Khansa merasa jika Rose sama seperti dirinya dulu sebelum menikah dengan Kalandra, bedanya Rose masih bisa memilih dan memantapkan hatinya, sedangkan Khansa saat itu tidak memiliki pilihan lain selain menikahi Kalandra.
“Terimakasih banyak kak sudah mau mendengar curhatan hatiku di pagi hari.” Ucap Rose.
“Sama-sama Rose, aku senang jika kamu menceritakan sesuatu kepadaku karena itu berarti kamu menganggapku sebagai kakakmu.
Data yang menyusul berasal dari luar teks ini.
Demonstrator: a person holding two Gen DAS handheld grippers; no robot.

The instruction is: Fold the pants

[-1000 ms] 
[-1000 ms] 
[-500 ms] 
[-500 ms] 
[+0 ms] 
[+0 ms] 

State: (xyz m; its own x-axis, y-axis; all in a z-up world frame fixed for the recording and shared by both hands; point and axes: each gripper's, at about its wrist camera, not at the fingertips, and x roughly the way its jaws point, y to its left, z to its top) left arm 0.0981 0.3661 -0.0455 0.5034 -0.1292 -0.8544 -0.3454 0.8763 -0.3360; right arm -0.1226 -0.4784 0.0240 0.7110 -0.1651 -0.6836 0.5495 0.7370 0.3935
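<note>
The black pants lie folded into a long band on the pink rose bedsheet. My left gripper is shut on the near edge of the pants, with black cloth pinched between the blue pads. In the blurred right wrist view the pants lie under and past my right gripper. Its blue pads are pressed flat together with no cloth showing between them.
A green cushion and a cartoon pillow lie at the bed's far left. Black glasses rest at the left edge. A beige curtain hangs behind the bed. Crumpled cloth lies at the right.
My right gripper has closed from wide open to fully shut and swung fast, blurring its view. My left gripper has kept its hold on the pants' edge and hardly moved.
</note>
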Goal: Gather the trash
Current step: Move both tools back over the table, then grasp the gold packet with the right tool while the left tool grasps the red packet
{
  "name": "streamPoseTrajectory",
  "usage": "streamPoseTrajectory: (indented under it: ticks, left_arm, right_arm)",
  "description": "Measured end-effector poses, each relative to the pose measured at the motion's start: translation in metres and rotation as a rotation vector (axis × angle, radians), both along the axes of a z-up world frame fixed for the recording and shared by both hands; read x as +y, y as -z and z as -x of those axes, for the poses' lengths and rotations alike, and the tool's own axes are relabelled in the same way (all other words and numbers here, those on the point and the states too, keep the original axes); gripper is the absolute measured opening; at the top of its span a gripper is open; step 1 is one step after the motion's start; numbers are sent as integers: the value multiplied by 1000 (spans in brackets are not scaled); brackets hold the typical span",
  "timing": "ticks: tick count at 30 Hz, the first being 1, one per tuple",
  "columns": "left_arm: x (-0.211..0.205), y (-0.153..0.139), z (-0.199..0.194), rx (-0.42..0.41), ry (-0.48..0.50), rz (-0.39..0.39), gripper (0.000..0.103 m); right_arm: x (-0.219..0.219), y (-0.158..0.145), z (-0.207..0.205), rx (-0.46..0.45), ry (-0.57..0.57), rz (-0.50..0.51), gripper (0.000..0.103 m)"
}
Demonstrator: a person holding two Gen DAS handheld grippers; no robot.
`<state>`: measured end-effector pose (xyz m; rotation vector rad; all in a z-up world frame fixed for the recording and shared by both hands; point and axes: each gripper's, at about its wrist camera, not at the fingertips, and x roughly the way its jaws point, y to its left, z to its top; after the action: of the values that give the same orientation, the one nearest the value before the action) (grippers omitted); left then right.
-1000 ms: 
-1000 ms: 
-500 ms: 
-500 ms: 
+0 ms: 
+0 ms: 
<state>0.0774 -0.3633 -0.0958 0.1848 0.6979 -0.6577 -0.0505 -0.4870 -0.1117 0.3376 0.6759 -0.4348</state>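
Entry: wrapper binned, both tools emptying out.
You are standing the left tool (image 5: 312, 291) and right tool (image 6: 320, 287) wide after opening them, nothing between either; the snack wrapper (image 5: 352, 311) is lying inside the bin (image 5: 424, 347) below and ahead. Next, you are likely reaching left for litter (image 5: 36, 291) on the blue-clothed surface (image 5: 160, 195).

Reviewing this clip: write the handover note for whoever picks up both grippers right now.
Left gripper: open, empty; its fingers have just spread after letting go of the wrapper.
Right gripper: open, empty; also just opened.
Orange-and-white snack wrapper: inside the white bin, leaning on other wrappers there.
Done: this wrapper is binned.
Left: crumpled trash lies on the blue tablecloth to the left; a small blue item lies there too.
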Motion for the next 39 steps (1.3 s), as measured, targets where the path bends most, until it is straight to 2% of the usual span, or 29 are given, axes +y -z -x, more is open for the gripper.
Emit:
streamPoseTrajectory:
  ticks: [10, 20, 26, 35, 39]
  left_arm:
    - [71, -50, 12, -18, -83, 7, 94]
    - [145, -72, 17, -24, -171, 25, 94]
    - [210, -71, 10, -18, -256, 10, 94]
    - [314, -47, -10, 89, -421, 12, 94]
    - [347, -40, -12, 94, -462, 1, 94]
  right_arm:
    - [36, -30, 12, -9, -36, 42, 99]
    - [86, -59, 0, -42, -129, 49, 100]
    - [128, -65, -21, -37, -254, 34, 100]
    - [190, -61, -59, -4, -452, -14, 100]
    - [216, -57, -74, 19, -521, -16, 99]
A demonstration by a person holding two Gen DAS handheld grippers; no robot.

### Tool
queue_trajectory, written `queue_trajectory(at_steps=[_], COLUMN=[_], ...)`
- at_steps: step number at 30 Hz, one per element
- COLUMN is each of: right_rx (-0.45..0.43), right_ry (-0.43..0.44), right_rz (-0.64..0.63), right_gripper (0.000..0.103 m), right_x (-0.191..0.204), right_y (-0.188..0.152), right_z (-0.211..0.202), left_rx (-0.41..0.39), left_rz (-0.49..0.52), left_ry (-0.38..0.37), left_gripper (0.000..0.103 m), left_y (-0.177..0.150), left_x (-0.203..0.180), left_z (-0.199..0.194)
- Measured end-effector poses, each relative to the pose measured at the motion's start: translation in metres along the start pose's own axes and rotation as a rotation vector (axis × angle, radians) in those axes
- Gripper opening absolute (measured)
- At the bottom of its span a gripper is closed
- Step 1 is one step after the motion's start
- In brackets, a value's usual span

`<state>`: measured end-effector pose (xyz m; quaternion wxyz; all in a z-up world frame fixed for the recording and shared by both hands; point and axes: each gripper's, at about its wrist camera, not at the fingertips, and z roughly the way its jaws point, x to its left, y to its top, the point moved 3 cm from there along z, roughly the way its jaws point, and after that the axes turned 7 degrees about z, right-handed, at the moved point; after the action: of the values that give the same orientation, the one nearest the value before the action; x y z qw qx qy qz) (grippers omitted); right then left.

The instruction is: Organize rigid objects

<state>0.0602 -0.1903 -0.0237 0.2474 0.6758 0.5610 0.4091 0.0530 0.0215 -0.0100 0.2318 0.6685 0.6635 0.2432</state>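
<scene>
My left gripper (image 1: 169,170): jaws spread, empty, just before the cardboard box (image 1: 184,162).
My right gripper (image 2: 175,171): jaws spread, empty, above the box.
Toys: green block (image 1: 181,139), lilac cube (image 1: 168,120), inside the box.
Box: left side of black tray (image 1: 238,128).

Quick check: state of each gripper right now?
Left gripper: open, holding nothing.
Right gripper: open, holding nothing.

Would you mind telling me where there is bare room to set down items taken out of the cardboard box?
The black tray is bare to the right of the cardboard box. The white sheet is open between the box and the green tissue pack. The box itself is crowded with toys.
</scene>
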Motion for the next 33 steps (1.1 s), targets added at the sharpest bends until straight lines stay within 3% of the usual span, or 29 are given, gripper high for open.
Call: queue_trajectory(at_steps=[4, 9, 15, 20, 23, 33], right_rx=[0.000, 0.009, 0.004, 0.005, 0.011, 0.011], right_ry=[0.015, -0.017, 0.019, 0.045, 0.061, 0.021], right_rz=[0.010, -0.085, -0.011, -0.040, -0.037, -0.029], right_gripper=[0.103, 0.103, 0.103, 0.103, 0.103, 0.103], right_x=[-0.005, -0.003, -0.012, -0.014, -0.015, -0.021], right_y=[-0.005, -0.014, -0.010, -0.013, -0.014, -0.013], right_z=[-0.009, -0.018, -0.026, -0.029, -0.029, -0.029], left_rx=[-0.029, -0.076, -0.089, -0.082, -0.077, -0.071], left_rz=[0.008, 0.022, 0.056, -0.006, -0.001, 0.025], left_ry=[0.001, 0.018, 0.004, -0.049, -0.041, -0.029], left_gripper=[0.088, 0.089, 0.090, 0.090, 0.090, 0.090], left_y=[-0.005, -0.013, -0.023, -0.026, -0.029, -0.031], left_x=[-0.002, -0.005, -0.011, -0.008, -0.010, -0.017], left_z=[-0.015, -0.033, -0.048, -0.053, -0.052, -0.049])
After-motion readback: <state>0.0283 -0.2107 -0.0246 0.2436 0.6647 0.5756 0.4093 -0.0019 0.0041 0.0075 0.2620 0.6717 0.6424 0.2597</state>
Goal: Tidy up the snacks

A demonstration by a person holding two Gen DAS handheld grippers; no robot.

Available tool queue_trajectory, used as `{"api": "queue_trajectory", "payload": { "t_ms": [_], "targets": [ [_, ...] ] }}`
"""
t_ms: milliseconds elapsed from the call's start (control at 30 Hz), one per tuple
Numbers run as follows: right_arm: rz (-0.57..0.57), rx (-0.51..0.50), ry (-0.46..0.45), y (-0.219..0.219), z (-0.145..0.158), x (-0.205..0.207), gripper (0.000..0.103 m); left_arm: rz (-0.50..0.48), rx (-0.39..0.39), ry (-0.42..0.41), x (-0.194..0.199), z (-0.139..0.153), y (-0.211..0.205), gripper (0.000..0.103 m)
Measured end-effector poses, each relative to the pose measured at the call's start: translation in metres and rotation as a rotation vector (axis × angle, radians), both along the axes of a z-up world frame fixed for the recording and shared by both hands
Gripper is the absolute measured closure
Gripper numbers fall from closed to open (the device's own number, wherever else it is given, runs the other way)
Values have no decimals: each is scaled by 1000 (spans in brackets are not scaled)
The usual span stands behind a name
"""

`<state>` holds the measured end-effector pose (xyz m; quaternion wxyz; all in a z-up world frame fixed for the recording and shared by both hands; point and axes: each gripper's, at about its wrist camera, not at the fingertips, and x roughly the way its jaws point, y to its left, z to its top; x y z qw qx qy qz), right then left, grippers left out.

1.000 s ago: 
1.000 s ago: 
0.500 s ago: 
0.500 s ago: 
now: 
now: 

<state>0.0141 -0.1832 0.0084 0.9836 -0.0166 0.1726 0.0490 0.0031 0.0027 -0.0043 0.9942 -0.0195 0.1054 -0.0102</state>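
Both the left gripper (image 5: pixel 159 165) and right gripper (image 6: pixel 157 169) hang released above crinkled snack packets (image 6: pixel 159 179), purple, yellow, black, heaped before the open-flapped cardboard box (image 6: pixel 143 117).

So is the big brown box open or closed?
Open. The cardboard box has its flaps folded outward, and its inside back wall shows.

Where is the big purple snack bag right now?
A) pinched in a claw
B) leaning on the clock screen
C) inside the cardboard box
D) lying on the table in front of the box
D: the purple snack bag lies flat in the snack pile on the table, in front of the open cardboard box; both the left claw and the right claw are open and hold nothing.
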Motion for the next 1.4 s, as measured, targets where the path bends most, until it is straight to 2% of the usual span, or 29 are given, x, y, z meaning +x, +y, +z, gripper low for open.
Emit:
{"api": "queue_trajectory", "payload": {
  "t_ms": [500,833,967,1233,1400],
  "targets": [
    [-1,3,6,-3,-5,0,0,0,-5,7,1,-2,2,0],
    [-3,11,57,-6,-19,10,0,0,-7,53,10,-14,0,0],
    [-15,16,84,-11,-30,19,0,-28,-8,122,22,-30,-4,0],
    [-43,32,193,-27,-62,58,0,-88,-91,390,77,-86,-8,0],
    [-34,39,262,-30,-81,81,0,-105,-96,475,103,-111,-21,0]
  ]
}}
Sudahlah, jangan lupa dengan sarapanmu, jangan sampai kamu sakit saat harus liburan disana.” Ucap Khansa sebelum akhirnya mematikan telfonnya.
Rose merebahkan tubuhnya di atas kasur, ia merasa lega karena sudah bercerita dengan Khansa. Rose menaruh kedua tangannya di atas dadanya dan memejamkan matanya untuk merasakan detak jantungnya.
“Jantungku, apakah dia berdetak saat dekat dengan kak Ryan? Apa aku menyukainya? Tapi masa iya aku menyukai orang yang lebih tua dariku.” Gumam Rose.
“Ah sudahlah jika terus memikirkan itu perutku akan demo karena kelaparan. Ikuti saja alurnya Rose, semangat!” Rose menyemangati dirinya sendiri dan dengan segera bangun dari kasurnya untuk mencari sarapan di luar.
Rose membuka pintu kamarnya dan terkejut melihat Ryan yang baru saja datang dengan sekantong plastik besar yang berisi box makanan.
Rose tidak menghiraukan kedatangan Ryan, Rose segera mengunci pintu kamarnya dan ingin beranjak pergi namun Ryan menegurnya.
“Makanlah bersamaku Rose, kebetulah aku membeli banyak sekali makanan.”
Rose hanya diam menatap Ryan dengan tatapan tidak bersahabat.
“Bukankah makan bersama terasa lebih nikmat dibandingkan makan sendiri-sendiri?” lanjut Ryan yang melihat ekspresi wajah Rose.
“Ayolah Rose, aku tidak menaruh racun di dalam makanan ini tenang saja. Aku tidak ingin kamu makan dengan kesepian, aku juga tidak ingin kamu kelaparan.” Ucap Ryan mencoba membujuk Rose.
Dengan berat hati akhirnya Rose mengiyakan ajakan Ryan, karena perutnya sudah sangat lapar dan sangat ingin memakan sesuatu.